-- Opening Marker --

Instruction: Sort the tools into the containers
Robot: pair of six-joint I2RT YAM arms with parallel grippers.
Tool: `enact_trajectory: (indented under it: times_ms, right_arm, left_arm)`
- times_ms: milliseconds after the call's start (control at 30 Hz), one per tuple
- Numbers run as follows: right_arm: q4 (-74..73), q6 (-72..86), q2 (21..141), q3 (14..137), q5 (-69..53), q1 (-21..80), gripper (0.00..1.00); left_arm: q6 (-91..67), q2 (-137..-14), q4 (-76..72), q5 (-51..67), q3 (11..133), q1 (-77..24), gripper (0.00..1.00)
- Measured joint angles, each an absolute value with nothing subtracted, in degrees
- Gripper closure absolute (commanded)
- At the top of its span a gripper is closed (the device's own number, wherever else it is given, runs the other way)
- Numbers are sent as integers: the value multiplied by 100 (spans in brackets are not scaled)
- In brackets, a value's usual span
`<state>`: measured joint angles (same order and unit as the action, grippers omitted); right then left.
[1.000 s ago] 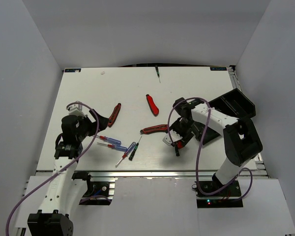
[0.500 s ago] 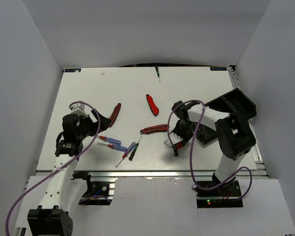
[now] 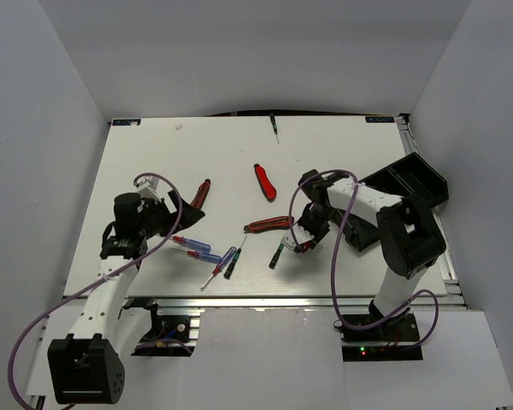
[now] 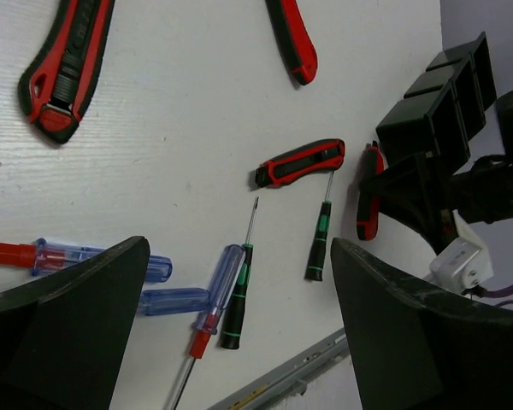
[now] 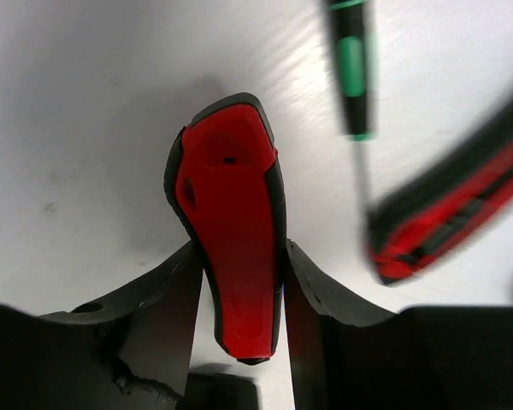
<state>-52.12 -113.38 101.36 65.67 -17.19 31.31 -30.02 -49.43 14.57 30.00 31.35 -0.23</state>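
My right gripper (image 3: 303, 241) (image 5: 239, 260) is shut on a red-and-black knife (image 5: 231, 222) low over the table. A second knife (image 3: 268, 225) lies just to its left, and a black-green screwdriver (image 3: 276, 254) (image 5: 349, 68) lies below that. Two more knives (image 3: 198, 198) (image 3: 263, 181) lie farther back. My left gripper (image 3: 169, 215) (image 4: 239, 256) is open and empty, next to the left knife (image 4: 68, 64) and above a cluster of blue screwdrivers (image 4: 175, 301) and a black-green one (image 4: 238, 295). Two black bins (image 3: 408, 181) (image 3: 365, 229) stand at the right.
One small screwdriver (image 3: 274, 128) lies at the far edge of the table. The metal rail of the table's near edge (image 4: 282, 384) runs just beyond the screwdriver cluster. Grey walls close in the sides.
My right gripper has shifted left and back with the knife. The black-green screwdriver beside it now lies farther left. My left gripper has edged towards the left knife.
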Motion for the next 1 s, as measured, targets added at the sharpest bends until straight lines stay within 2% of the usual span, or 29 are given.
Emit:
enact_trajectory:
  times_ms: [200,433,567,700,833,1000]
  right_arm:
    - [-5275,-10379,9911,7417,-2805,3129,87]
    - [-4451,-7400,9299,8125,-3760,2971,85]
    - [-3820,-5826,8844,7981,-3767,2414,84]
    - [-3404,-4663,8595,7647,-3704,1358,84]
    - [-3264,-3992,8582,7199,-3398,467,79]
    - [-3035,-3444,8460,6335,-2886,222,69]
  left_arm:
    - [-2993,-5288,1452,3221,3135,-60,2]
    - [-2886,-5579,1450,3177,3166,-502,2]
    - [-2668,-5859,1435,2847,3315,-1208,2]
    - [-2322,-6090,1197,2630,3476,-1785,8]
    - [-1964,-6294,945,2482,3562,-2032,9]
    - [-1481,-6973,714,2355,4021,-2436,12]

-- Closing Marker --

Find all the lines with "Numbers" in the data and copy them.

- Numbers run as follows: right_arm: q4 (-74..73), q6 (-72..86), q2 (21..141), q3 (14..137), q5 (-69..53), q1 (-21..80), gripper (0.00..1.00); left_arm: q6 (-91..67), q2 (-137..-14), q4 (-76..72), q5 (-51..67), q3 (11..133), q1 (-77..24), gripper (0.00..1.00)
- Numbers are sent as integers: the value multiplied by 100 (spans in brackets are not scaled)

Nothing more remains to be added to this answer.